Target Capability Bitfield (Target+0x628)
All addresses, offsets, and bit positions on this page apply to
libtpu.sofrom thelibtpu-0.0.40-cp314wheel (BuildID md589edbbe81c5b328a958fe628a9f2207d). Other versions differ.
Abstract
xla::jellyfish::Target carries a single 64-bit "has-bits" qword at Target+0x628. Despite being read and written as a full uint64_t, an entire-.text operand scan proves that this build sets and tests exactly two of its bits: bit-0 (mask 0x1) and bit-2 (mask 0x4). Every other bit — bit-1, bit-3, and all higher bits — has zero set sites and zero test sites; the qword is a feature word with room to grow that this build uses only two slots of.
The qword sits immediately after a two-entry inline array of continuation-queue scoped-memory-region descriptors (Target+0x580 and Target+0x5F0). Each bit is the presence flag of one descriptor: bit-0 records that the TensorCore region was appended, bit-2 records that the SparseCore region was appended. Both appends run under the same megachip / SparseCore-offload feature-detect predicate, so bit-2 ends up being the operative term of Target::IsMegachip() — the gate that 102 inlined testb $0x4,0x628 sites across the SparseCore lowering and Deepsea compiler driver read.
QUIRK — entry-B is
GetContinuationQueues(2), and2iskSparseCorein the runtimeTpuCoreTypeenum ({kTensorCore=0, kBarnaCore=1, kSparseCore=2}, the alternative order of thetpu::TpuCoreProgramvariant; corroborated byIsMegacore's fatal-log oncore==2 → "Megacore SparseCore is not supported"). Do not confuse this with the protobufnProtoordering{TENSOR_CORE=1, BARNA_CORE=2, SPARSE_CORE=3}used insidechip_parts.binarypb— there,2is BarnaCore. The has-bits field is built from the runtime enum, so bit-2 is the SparseCore region.
This page documents:
- The bit layout: which capability each live bit gates, where it is set in
Target::Init, and the per-bit consumer surface. - The
IsMegachipidentity: why bit-2 is the megachip/SC-offload has-bit, and why bit-0 belongs to neither megachip nor megacore. - The backing data: the two-entry continuation-queue scoped-memory-region array the bits flag, and the predicate that sets them.

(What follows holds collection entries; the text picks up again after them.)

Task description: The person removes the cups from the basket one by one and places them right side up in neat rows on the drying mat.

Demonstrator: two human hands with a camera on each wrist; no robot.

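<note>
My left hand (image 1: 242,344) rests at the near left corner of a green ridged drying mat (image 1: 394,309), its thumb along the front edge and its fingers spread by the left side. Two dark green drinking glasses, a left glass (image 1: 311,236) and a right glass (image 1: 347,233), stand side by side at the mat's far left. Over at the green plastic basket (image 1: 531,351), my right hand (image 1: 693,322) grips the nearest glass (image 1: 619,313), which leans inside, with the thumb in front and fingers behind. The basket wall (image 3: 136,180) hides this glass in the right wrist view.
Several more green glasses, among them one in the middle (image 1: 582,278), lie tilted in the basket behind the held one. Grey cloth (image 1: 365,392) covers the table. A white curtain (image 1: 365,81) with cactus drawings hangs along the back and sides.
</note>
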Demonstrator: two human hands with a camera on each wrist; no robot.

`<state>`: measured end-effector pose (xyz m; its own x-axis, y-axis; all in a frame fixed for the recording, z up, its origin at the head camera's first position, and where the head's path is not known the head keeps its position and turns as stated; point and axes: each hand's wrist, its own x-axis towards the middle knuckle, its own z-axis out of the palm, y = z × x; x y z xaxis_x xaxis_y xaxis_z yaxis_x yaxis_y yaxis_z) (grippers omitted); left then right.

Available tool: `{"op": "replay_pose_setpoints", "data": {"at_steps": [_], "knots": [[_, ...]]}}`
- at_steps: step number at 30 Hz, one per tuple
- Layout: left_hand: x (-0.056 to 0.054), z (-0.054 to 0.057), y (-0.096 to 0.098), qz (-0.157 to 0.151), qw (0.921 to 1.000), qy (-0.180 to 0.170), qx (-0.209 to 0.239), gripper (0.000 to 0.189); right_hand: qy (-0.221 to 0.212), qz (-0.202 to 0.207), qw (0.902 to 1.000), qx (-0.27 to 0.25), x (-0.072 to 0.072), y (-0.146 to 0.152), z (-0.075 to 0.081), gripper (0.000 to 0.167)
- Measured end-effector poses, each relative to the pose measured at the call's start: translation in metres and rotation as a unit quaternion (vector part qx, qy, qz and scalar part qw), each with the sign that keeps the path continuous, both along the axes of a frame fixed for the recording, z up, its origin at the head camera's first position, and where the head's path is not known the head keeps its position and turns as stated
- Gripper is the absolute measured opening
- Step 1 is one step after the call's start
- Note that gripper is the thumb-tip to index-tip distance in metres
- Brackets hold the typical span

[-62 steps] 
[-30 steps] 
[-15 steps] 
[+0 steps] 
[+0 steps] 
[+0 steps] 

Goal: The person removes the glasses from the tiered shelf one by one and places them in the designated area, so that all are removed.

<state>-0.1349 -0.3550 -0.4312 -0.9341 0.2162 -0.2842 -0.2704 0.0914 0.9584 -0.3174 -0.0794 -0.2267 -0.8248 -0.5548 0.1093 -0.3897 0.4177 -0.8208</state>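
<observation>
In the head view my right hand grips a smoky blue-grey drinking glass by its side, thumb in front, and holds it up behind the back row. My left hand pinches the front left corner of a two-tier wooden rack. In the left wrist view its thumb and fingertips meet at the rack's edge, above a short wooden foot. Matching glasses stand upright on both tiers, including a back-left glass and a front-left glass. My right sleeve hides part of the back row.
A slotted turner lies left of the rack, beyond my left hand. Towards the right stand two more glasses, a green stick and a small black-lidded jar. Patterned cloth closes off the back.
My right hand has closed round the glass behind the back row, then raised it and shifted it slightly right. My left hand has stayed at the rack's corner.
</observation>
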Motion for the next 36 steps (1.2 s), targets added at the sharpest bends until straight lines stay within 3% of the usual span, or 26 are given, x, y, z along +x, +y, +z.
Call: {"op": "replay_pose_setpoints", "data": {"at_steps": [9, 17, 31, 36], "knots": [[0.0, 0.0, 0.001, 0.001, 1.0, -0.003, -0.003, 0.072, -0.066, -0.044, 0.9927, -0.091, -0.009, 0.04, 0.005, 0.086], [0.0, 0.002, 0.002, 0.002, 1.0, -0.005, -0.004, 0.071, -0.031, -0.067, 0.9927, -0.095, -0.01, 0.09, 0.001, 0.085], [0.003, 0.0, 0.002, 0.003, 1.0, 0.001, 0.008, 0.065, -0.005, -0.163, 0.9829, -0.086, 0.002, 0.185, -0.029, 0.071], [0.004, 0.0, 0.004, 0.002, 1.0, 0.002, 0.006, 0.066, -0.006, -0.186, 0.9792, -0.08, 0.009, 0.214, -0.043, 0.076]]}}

| Bitfield member | Target+0x628 — uint64_t has-bits qword |
| Live bits | bit-0 (0x1), bit-2 (0x4) — all others reserved/unused in this build |
| Set site (both) | xla::jellyfish::Target::Init @ 0x1D60FC20 |
| bit-2 accessor | xla::jellyfish::Target::IsMegachip @ 0x10914F60 (inlined at 102 testb $0x4 sites) |
| bit-0 consumer | DeepseaCompilerBase::CompileInternal @ 0x10928B40 (gates LloRegionBuilder::ShaltInternal) |
| Backing array | continuation-queue scoped-mem descriptors @ Target+0x580 / Target+0x5F0 |
| Simulator fallback | Target+0x540 byte (platform_type == iss) |
Bit Layout
The qword is a _has_bits_-style flags member. Bit numbering is LSB-first: bit-n is mask 1 << n, so bit-0 = 0x1, bit-2 = 0x4 — the convention every or/testb immediate on this page uses. The set sites are two load-or-store sequences in Target::Init (or $0x1,%rcx then mov %rcx,0x628(%r12) at 0x1D611D52; or $0x4,%rcx then mov %rcx,0x628(%r12) at 0x1D612121); the test sites are testb $imm,0x628(reg). An exhaustive operand scan of offset 0x628 across .text found only these immediates against a Target-pointer base register: or $0x1 once, or $0x4 once, testb $0x1 twice, testb $0x4 102 times. No $0x2, $0x8, or higher mask appears anywhere.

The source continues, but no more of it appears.